A atuação é conduzida pela Promotoria de Justiça de Joaquim Távora, responsável pela comarca da cidade. A conselheira já estava afastada do Conselho Tutelar desde julho do ano passado, por decisão judicial atendendo a um pedido do próprio Ministério Público.
De acordo com as investigações, a conselheira teria sido acionada para acompanhar a internação provisória de um adolescente envolvido em atos infracionais graves, com registros de violência. No entanto, a medida acabou não sendo cumprida como previsto. Há indícios de que ela tenha avisado previamente uma advogada ligada à família do adolescente, que chegou ao local antes mesmo do cumprimento do mandado. Entre a emissão da ordem judicial e a tentativa de internação, teriam se passado cerca de 50 minutos.
Além desse episódio, o Ministério Público identificou outras irregularidades atribuídas à conselheira, como o uso de veículo oficial do Conselho Tutelar para fins pessoais, práticas de assédio moral contra colegas de trabalho e a troca de mensagens com pessoas ligadas a atividades criminosas.

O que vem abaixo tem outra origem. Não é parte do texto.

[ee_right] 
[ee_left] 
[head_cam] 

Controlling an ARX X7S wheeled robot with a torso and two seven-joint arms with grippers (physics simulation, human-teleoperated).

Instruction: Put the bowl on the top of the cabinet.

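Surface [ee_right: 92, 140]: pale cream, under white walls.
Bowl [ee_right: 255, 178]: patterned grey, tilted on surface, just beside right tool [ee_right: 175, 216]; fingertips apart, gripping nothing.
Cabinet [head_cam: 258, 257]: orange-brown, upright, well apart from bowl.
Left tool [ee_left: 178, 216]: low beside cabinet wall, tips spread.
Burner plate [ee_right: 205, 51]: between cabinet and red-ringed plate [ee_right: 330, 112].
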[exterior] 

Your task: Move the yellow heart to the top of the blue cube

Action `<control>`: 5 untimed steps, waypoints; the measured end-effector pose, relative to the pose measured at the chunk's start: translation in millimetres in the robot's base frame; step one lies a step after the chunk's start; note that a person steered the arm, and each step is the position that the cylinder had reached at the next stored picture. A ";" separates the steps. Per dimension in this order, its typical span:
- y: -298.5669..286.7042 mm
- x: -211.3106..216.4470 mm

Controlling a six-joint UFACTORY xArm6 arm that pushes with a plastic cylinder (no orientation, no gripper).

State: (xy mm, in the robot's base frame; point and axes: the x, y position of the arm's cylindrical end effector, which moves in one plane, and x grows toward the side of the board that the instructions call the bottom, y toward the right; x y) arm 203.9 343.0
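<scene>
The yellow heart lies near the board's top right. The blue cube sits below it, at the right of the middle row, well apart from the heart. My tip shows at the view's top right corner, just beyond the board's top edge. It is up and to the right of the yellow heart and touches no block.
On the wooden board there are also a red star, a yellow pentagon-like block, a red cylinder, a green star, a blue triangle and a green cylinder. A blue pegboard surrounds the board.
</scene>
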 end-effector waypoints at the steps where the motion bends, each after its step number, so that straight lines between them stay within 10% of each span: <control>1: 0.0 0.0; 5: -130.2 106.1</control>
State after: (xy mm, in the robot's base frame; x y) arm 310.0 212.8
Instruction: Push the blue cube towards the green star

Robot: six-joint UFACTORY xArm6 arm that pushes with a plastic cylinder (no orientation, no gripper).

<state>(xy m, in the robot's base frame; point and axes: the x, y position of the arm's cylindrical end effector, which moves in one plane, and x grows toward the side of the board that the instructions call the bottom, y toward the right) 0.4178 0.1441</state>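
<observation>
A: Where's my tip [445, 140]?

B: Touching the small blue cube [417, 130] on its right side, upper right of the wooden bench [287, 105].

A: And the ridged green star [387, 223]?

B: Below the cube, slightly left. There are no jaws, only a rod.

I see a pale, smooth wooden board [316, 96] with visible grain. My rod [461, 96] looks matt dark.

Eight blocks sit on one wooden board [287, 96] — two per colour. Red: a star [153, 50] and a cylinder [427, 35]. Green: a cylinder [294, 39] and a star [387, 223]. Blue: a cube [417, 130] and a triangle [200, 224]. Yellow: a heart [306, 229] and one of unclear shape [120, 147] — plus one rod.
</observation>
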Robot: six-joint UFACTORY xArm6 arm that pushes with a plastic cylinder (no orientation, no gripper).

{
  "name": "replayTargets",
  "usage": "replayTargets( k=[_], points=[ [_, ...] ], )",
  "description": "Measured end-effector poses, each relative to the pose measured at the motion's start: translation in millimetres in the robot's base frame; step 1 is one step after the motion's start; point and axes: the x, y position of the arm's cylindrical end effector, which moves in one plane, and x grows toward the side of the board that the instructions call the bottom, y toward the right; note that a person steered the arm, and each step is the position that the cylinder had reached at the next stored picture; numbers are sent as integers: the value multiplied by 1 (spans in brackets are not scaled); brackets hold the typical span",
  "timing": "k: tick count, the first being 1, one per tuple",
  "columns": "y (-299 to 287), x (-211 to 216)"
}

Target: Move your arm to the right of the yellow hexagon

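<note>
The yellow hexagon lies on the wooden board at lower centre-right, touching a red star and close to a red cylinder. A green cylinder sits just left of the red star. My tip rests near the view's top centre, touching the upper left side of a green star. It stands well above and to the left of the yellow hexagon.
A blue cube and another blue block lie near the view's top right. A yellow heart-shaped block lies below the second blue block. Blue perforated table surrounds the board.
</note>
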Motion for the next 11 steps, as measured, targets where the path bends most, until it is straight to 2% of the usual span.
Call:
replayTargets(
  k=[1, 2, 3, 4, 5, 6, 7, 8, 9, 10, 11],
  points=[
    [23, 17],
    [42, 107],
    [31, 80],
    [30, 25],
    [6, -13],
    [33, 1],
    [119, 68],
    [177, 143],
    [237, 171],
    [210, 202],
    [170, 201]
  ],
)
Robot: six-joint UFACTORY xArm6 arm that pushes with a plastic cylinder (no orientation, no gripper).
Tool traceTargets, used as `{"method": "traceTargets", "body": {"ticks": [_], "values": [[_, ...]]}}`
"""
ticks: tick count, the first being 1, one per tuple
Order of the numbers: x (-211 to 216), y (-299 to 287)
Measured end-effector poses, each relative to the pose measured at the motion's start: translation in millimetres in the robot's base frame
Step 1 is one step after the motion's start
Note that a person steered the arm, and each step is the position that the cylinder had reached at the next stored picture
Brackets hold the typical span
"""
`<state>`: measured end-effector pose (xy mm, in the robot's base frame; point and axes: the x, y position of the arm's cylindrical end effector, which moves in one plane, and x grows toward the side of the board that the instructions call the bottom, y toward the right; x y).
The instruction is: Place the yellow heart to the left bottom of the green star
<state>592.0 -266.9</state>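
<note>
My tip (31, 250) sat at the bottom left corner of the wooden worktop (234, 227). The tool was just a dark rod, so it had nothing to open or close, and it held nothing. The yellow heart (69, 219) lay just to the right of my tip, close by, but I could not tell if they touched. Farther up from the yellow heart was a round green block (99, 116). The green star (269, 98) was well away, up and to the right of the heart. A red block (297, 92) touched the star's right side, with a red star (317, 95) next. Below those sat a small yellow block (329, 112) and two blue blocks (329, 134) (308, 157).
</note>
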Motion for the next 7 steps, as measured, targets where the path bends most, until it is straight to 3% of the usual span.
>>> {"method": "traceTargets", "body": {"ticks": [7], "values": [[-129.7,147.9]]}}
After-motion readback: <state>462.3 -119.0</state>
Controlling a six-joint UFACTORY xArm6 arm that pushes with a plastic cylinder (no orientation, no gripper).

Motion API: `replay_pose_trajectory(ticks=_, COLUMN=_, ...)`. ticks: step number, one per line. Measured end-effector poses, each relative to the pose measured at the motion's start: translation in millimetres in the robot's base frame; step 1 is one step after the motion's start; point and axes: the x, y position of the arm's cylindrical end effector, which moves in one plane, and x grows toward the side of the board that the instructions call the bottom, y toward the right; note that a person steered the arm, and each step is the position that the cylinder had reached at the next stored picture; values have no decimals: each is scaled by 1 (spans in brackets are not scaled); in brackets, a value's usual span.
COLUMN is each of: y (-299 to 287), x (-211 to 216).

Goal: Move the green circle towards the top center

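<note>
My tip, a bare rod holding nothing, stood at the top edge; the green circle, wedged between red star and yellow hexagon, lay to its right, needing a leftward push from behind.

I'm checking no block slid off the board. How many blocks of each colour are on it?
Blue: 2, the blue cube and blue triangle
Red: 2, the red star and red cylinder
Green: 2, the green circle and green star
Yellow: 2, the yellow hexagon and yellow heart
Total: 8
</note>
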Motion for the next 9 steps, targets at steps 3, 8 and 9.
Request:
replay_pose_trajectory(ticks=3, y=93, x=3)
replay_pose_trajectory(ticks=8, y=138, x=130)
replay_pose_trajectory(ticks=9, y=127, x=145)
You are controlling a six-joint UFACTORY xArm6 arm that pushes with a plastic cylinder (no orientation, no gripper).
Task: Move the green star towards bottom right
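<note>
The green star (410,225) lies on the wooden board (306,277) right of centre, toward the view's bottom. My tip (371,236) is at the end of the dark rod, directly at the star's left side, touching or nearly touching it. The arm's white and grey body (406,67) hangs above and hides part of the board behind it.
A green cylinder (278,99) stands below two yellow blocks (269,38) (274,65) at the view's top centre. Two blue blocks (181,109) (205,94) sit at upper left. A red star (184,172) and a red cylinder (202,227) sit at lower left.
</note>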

Segundo a apuração, ela também teria repassado informações sigilosas obtidas em razão do cargo.
Paralelamente à ação cível, o Ministério Público também apresentou denúncia criminal contra a conselheira por suspeita de violação de sigilo funcional e favorecimento indevido no exercício da função. A denúncia foi aceita pela Justiça no dia 14 de janeiro.
Os processos tramitam sob sigilo judicial, e, por isso, mais detalhes não foram divulgados até o momento.